How to complete this task: Search the records below for "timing"; copy each line that has it.

(Stored items)
════
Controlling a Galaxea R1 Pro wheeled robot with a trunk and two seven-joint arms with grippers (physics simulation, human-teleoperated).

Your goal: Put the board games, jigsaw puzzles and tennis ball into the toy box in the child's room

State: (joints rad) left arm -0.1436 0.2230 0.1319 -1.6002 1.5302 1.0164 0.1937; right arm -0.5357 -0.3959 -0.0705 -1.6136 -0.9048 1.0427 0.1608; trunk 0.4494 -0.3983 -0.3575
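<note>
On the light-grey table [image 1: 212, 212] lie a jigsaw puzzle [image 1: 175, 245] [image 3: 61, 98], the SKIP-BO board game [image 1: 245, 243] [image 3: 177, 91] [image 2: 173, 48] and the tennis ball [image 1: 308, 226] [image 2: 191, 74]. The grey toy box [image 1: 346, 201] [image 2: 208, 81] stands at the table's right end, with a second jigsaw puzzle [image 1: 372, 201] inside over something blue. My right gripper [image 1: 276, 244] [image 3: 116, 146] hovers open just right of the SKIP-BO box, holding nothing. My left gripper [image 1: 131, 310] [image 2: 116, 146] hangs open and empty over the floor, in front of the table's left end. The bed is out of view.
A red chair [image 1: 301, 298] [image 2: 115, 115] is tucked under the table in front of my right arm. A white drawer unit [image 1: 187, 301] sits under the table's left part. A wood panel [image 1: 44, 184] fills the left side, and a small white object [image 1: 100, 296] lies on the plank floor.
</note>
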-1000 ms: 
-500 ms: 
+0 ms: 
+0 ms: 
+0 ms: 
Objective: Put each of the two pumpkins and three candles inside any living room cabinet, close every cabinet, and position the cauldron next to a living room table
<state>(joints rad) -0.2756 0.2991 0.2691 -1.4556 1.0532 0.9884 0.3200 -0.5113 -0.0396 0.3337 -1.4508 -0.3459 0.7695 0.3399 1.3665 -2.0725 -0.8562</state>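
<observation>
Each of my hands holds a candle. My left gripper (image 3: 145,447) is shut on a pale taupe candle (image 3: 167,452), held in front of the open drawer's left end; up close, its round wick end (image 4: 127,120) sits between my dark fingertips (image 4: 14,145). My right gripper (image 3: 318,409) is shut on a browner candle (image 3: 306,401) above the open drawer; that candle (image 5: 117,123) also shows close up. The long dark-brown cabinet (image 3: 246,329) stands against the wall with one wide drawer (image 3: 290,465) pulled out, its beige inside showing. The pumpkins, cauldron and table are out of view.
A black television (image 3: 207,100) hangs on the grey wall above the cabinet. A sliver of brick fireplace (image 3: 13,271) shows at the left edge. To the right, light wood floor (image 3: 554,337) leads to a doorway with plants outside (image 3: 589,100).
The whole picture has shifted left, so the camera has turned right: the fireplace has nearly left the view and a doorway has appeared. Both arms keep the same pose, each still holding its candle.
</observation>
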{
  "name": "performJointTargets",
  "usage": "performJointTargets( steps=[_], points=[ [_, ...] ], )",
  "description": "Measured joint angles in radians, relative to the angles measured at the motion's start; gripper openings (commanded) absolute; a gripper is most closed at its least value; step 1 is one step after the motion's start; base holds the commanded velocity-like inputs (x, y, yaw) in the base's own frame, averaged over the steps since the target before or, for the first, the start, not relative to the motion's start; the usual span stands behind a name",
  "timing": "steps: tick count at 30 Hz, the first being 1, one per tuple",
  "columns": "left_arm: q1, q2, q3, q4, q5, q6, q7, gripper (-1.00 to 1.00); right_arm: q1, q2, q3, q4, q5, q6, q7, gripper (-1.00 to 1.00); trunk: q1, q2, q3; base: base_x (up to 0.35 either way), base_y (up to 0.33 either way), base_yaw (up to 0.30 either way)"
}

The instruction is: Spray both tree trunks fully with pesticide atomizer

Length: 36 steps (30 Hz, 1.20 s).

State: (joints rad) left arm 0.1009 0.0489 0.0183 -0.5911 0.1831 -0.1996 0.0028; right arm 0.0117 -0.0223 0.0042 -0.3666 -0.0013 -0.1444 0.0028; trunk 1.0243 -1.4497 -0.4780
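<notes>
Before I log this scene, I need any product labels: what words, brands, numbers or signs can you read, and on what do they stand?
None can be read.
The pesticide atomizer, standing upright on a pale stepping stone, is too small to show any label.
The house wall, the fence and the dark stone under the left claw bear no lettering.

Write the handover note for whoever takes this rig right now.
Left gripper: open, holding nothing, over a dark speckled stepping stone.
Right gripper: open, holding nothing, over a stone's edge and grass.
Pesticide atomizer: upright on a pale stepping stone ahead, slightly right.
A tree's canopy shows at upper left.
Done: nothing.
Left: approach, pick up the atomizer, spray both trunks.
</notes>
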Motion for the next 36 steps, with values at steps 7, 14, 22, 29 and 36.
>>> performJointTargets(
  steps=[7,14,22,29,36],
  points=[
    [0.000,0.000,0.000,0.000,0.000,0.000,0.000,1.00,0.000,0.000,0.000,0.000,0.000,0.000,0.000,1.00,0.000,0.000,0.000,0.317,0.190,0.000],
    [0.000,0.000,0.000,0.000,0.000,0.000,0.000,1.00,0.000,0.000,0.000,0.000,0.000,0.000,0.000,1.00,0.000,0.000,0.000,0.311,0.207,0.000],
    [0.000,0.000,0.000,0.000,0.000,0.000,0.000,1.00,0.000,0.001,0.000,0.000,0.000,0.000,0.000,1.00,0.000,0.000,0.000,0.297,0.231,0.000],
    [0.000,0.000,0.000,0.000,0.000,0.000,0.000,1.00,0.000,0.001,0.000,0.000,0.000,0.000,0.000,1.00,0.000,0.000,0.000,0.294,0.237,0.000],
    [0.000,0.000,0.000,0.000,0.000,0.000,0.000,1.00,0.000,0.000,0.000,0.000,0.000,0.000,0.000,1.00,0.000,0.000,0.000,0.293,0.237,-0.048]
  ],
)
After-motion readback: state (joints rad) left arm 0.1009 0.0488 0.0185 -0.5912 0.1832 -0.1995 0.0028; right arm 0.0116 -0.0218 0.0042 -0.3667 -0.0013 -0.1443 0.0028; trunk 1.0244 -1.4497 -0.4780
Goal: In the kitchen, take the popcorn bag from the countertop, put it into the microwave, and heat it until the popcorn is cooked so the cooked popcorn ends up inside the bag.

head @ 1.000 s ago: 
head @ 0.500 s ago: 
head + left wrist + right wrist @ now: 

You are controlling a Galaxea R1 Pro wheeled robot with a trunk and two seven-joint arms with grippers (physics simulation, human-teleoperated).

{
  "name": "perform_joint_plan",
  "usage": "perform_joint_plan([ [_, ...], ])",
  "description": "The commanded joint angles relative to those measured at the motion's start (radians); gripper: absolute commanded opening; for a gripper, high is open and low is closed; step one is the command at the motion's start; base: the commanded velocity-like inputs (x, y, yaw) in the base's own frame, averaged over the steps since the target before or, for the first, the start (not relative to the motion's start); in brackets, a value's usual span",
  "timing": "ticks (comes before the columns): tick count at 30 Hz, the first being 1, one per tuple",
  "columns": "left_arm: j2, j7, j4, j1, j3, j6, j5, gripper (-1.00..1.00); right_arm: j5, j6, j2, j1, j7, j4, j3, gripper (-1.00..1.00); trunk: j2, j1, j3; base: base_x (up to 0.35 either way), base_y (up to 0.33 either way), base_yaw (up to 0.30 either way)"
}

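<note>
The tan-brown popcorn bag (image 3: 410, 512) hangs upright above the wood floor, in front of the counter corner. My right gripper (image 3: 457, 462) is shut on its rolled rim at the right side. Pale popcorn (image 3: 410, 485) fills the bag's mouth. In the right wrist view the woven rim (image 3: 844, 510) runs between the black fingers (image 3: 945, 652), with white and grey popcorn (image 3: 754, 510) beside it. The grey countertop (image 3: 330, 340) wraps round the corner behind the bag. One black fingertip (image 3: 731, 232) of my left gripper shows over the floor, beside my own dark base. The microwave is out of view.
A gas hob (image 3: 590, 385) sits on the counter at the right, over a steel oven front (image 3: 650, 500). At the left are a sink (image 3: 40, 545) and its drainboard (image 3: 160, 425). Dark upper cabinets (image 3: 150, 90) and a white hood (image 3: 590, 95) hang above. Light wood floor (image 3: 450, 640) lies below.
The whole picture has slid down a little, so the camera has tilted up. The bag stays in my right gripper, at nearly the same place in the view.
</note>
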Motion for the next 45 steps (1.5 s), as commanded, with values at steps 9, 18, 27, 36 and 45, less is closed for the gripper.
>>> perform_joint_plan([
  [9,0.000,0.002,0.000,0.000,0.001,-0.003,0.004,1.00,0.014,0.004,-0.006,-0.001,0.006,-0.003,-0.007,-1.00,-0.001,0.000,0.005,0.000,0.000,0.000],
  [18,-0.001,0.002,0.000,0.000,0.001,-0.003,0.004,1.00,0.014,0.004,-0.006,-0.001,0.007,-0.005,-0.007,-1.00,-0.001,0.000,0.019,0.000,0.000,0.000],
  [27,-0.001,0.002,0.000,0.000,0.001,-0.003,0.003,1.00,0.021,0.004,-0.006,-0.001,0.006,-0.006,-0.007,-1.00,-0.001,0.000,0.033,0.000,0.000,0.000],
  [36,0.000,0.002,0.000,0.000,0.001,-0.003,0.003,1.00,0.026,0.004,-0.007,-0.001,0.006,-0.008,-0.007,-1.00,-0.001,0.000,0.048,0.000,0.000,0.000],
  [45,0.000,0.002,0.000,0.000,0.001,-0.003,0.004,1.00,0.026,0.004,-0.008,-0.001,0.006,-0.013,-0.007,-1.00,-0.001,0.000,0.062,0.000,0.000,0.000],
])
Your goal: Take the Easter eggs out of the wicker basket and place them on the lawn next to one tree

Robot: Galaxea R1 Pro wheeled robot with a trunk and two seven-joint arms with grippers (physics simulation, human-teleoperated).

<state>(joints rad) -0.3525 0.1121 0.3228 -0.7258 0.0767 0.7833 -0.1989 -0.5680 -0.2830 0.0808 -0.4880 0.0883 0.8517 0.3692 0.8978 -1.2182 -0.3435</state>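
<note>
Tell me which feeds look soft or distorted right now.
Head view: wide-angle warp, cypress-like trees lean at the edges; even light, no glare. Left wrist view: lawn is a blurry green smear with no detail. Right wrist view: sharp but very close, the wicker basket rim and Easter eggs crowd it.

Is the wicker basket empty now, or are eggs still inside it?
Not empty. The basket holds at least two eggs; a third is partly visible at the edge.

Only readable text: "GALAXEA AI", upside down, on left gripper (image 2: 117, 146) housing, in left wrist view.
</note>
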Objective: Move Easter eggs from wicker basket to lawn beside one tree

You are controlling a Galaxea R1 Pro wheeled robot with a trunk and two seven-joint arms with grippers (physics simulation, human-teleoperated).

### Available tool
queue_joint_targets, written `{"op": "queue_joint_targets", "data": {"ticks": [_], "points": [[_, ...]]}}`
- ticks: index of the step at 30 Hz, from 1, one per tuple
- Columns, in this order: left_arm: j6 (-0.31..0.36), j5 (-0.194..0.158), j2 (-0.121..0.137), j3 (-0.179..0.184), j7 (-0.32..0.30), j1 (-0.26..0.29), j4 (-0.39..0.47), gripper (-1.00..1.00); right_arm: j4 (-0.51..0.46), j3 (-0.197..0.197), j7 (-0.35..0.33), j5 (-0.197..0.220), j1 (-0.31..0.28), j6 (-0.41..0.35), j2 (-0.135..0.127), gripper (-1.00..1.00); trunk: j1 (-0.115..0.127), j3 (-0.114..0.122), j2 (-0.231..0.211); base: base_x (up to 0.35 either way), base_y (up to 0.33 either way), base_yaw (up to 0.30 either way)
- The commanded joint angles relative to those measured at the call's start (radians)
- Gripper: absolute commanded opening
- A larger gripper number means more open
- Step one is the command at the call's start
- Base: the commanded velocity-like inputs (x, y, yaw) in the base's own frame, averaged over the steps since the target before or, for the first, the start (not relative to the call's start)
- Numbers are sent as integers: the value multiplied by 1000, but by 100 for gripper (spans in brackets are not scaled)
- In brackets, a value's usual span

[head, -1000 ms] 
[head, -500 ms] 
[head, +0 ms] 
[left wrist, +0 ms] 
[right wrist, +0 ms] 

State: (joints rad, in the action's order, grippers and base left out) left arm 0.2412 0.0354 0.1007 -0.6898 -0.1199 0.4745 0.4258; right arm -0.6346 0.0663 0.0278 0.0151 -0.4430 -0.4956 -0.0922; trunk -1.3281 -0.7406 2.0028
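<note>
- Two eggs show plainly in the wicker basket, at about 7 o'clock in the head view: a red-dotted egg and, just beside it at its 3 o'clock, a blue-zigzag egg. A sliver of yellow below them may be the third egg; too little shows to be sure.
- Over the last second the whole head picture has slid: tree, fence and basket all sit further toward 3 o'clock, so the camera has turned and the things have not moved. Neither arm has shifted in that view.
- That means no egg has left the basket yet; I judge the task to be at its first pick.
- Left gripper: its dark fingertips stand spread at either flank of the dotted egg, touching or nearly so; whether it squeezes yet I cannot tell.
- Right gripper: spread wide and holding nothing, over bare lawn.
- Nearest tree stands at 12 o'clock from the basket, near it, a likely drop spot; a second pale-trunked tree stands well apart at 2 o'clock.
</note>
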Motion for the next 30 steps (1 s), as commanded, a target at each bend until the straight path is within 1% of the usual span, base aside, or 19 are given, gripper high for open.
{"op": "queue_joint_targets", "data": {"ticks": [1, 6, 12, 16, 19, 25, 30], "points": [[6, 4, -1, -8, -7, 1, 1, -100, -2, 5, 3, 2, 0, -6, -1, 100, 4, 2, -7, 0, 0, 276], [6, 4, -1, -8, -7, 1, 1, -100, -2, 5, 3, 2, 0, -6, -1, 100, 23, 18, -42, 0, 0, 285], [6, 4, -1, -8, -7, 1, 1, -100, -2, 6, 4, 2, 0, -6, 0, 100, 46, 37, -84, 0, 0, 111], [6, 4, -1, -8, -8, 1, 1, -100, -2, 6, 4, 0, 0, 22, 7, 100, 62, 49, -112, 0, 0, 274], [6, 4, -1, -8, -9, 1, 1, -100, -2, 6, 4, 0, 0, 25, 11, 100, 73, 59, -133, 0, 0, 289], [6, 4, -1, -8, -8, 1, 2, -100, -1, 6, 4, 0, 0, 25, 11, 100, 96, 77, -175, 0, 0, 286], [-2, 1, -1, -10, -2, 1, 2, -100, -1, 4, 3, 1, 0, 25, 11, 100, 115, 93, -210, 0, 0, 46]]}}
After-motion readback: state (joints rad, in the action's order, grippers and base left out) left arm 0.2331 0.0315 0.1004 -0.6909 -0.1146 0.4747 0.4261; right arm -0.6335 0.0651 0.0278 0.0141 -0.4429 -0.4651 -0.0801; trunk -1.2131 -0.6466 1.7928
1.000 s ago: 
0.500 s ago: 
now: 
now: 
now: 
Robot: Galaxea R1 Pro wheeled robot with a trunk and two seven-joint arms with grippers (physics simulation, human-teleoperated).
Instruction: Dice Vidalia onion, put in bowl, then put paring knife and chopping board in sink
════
Exercise output:
  "timing": "steps: tick count at 30 Hz, the first being 1, one per tuple",
  "timing": "ticks (comes before the columns): tick count at 30 Hz, the first being 1, one per tuple",

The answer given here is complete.